Интересно, отказал ли он идеалам своим перед смертью?
Я мог сам столкнуться с тем, о чём Хичкимсэ поведал Рершеру. Реалии нашего мира страшны, и чем больше узнаёшь о нём, тем скорее желание покинуть собственные стены угасает. Война, что идёт более трёх тысяч лет, на слуху у каждого жителя Империи, и всё же лишь побывавший на ней передаст те ужасы, которыми полна дуга. И раз так, то какой ужас перенёс Рершер, от рассказа которого у меня от шеи до ногтей потемнела кожа? Ведь ему о Фронтовой дуге поведал солдат, занесённый к нам войной Империй.
И мне не забыть его слова.
Небеса в мирах дуги затянуты дымом. Из тьмы его выбиваются лишь сотни и тысячи бомбардировщиков, к вою которых солдаты привыкают спустя пару суток, сумев пережить их. Бойня, что может закончиться менее чем за один оборот, растягивается порой на сотни лет. На планетах не остаётся жизни. Только грохот техники и взрывов, да крики, крики, крики.
Хичкимсэ бывал на трёх планетах. Три забитых телами пустоши. Потоки смертников прибывали туда одни за другими на бесконечных крейсерах. Десятки и сотни лет. Представить не могу, сколько трупов скапливалось там. По словам его, в некоторых мирах мертвецы под толщей своей скрывали землю. Их тёмно-красные тела сплетались грязной склизкой горой, что расползалась до горизонта. И полчища солдат вязли среди гнили. В вони. Какой же запах там должен быть? Не готовых порой выворачивает от смрада одного лишь трупа, но что чувствует тот, кто попадает на дугу?
Хоть мне по силам понять мысли солдата, но волю его — никогда. Выжить там, где правит смерть — возможно ли? Под воем выстрелов рубить, крошить и разрывать попавших под удар, не видя лиц их за маской шлемов. Не видя ничего вокруг, во тьме сгорающего мира. За взрывами, что рвут поля сражений, не слышны крики и приказы. Вслепую сжав пикшет, остаётся им лишь рваться, биться, убивать.

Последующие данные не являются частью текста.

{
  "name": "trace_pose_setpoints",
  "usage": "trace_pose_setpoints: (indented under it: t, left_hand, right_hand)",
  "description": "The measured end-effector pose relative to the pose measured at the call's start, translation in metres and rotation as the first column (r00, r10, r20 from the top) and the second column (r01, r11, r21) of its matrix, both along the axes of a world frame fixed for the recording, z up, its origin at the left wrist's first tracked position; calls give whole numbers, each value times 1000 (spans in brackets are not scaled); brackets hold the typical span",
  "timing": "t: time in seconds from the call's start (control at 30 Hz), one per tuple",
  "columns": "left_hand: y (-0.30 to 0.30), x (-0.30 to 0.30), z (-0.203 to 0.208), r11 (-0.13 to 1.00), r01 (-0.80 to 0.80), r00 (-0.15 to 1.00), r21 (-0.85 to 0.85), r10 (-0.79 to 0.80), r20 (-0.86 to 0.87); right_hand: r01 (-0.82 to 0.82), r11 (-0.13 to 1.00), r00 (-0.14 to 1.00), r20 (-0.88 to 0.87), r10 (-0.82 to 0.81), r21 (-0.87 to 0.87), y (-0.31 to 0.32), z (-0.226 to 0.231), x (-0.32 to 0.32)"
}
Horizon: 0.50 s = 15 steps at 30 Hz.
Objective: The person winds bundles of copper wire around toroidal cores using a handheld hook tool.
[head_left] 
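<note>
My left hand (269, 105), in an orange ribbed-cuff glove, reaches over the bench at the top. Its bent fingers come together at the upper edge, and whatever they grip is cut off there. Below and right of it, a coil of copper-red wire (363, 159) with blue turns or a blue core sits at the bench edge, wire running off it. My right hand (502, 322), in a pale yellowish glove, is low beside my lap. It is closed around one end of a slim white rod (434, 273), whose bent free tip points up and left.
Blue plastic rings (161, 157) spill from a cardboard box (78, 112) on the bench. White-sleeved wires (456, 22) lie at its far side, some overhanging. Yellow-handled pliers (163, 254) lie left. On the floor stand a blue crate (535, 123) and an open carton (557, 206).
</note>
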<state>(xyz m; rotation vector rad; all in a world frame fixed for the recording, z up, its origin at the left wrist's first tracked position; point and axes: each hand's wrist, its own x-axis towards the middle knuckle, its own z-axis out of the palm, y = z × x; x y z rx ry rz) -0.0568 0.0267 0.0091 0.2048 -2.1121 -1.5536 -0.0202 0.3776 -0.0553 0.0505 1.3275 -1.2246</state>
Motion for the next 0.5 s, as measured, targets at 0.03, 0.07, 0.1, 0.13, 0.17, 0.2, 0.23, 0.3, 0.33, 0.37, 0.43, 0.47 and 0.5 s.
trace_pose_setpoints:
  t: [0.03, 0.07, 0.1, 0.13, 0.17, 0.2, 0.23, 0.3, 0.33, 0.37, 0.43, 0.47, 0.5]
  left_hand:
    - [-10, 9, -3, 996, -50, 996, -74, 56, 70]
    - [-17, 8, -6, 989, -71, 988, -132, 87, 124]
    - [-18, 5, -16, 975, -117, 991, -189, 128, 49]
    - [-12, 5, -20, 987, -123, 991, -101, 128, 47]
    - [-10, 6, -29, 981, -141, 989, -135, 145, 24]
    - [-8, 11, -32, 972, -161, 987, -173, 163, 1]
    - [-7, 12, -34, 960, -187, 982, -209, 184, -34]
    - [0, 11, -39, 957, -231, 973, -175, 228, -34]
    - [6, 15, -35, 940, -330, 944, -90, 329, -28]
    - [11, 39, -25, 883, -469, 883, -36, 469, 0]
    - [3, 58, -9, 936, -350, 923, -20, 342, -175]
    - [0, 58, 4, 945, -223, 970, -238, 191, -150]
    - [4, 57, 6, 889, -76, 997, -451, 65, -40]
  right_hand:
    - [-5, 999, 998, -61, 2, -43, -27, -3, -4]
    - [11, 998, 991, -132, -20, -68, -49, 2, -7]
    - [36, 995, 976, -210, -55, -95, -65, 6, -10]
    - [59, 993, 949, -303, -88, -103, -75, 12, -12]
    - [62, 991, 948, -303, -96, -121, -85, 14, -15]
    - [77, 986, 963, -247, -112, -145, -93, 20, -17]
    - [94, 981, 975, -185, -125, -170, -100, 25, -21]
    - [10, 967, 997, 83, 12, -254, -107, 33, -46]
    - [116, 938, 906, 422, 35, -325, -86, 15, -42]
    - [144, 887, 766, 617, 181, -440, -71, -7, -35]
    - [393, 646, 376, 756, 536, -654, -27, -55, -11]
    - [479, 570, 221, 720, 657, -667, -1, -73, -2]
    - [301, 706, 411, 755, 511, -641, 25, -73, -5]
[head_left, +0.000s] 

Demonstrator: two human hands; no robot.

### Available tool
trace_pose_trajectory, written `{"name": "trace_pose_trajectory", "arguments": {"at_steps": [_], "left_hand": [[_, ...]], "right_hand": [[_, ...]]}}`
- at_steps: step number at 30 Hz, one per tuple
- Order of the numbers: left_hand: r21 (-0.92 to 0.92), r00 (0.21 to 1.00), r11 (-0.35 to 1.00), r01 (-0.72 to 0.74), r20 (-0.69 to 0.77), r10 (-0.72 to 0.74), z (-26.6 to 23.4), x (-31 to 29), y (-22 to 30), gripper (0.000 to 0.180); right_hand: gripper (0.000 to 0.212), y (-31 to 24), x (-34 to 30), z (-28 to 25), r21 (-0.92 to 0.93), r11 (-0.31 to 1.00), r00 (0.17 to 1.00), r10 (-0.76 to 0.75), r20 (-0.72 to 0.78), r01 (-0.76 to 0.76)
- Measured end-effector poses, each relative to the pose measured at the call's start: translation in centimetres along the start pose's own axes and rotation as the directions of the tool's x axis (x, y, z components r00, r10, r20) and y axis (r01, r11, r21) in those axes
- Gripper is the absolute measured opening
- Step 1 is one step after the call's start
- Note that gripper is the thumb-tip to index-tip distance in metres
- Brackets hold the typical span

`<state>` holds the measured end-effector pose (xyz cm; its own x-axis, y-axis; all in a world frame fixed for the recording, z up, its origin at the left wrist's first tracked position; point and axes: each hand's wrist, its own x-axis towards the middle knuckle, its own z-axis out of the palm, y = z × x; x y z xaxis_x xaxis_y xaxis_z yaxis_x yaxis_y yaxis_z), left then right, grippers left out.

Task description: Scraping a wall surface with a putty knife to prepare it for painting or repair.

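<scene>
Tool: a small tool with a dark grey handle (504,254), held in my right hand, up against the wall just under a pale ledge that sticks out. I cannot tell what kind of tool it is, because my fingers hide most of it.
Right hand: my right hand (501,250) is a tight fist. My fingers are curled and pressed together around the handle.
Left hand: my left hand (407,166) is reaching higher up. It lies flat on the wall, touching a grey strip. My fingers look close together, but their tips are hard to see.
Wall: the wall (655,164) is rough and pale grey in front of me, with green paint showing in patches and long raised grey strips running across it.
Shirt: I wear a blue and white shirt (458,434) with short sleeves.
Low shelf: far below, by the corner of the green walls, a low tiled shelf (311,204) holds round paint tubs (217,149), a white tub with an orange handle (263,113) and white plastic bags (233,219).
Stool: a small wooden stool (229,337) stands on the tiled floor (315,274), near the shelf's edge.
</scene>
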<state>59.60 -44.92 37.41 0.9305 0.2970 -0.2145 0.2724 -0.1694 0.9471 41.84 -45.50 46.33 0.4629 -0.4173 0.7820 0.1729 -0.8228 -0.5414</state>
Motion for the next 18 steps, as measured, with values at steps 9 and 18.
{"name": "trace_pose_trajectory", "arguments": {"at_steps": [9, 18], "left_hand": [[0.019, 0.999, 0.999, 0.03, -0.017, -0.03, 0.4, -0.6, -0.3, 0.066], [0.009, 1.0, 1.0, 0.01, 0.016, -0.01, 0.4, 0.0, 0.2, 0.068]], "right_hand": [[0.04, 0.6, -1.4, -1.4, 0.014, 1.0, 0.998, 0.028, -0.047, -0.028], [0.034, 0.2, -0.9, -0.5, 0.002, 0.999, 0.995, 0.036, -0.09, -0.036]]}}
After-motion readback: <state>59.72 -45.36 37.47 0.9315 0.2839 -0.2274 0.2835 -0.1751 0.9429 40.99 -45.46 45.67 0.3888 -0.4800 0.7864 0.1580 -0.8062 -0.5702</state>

Единожды я видел установку, подобные которой ходят по планетам дуги — громадное чудовище. С десяток орудий высились на квадратном корпусе. Столкнулся я с этим уже после тех далёких событий, после того, как узнал об ужасах фронта. И увидев самоходную установку ту, представил лишь хруст, с которым лопались рухнувшие под ноги ей тела.
О Рершер, глупец! Ты узнал об этом раньше, больше меня, так почему продолжил бежать в подобный мир? Это не твой долг, не твоя задача, так почему?

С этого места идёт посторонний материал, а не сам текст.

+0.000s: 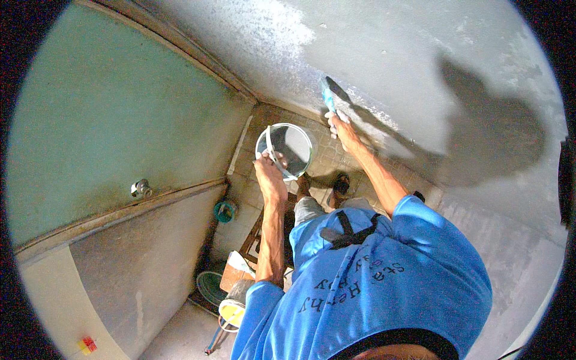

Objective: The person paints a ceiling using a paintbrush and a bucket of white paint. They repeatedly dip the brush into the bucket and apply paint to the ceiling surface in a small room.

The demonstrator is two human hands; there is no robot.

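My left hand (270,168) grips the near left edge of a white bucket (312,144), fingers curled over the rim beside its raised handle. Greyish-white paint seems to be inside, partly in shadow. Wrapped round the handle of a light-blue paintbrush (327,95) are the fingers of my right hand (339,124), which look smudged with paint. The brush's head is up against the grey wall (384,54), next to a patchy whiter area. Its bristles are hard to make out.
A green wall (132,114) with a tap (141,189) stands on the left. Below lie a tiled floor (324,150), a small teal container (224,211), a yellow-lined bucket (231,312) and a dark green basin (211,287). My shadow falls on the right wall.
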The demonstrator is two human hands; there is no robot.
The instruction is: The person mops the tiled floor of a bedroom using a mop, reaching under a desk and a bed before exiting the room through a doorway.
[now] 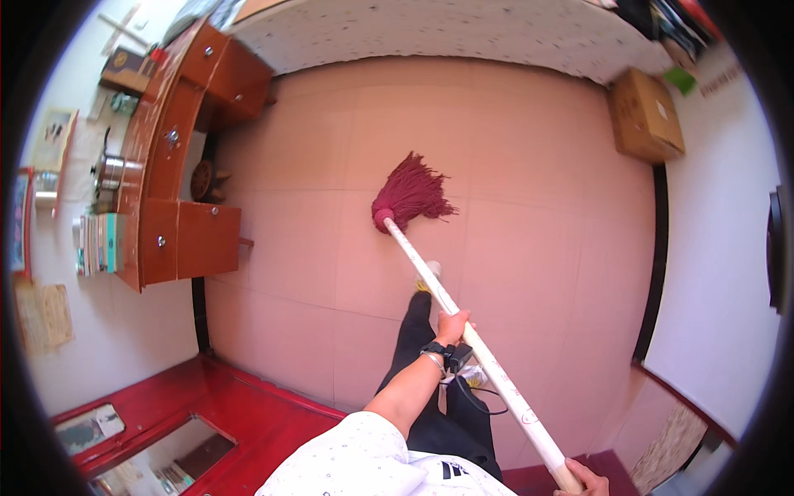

Теперь мне кажется, что в Империи есть место лишь тем, кто живёт ради других. Одни служат, иные приказывают. Кто-то спасает, а кому-то суждено убивать. Для прочих выход — лишь смерть.
И при том я верю, желаю верить, что ошибаюсь. Безумие Фронтовой дуги охватило две галактики, но не все миры. Те двое могут быть где-то, где угодно. Они глупы, оба, так что не отличишь. Логику солдата понять можно, а с таким как Рершер этого не выйдет. В день ссоры Звеифель он явился ко мне и, узнав, что меня преследовала Гвардия, поведал мне о рассказе Хичкимсэ.
Не мне было должно решать их спор. Не тому я обучен. Но отчаяние, если не страх, толкнули его в тот день на безумство. Возможно, мне стоило остановить Рершера. Стоило не вмешиваться, не давать данные! И всё же сделанного не изменить. Я был втянут в его планы с самого появления Хичкимсэ и до тех самых пор, пока Рершер с Звеифель не добрались до защитных костюмов.
Есть ли в том моя вина или заслуга? Свой долг я исполнял, и всё же подверг тех двоих опасности. Мне по силам было помочь лишь ранам тела, но не им. Даже ссора их угасла не по чьей-то милости, но по воле нашего мира. Кажется, они оба боялись тогда, но что может пересилить страх, если не больший страх? И чего стоит бояться больше, если не самой стихии, решившей уничтожить всё вокруг?
То был один из страшнейших дней в памяти моей — второе землетрясение с тех пор, как мы столкнулись с Хичкимсэ.
Холодный свет бил из-за спины. Вялые ноги переплетались одна за другой, неся Рершера через поток туш. Среди них он невольно высматривал одну фигуру: высокую, бледную, вероятно, ещё облачённую в её любимый багряный наряд. Но цветом волос её отливали лишь серо-песчаные скалы, висевшие между домов.
Рершер глазами цеплялся за всё вокруг: город, камни, мосты и транспорт, люди и семиолоиды. И всё же, мысли его держались за разговор с доктором. Тот пусть и невольно, но сбавил волнение. И также, не по воле своей, дал Рершеру совет.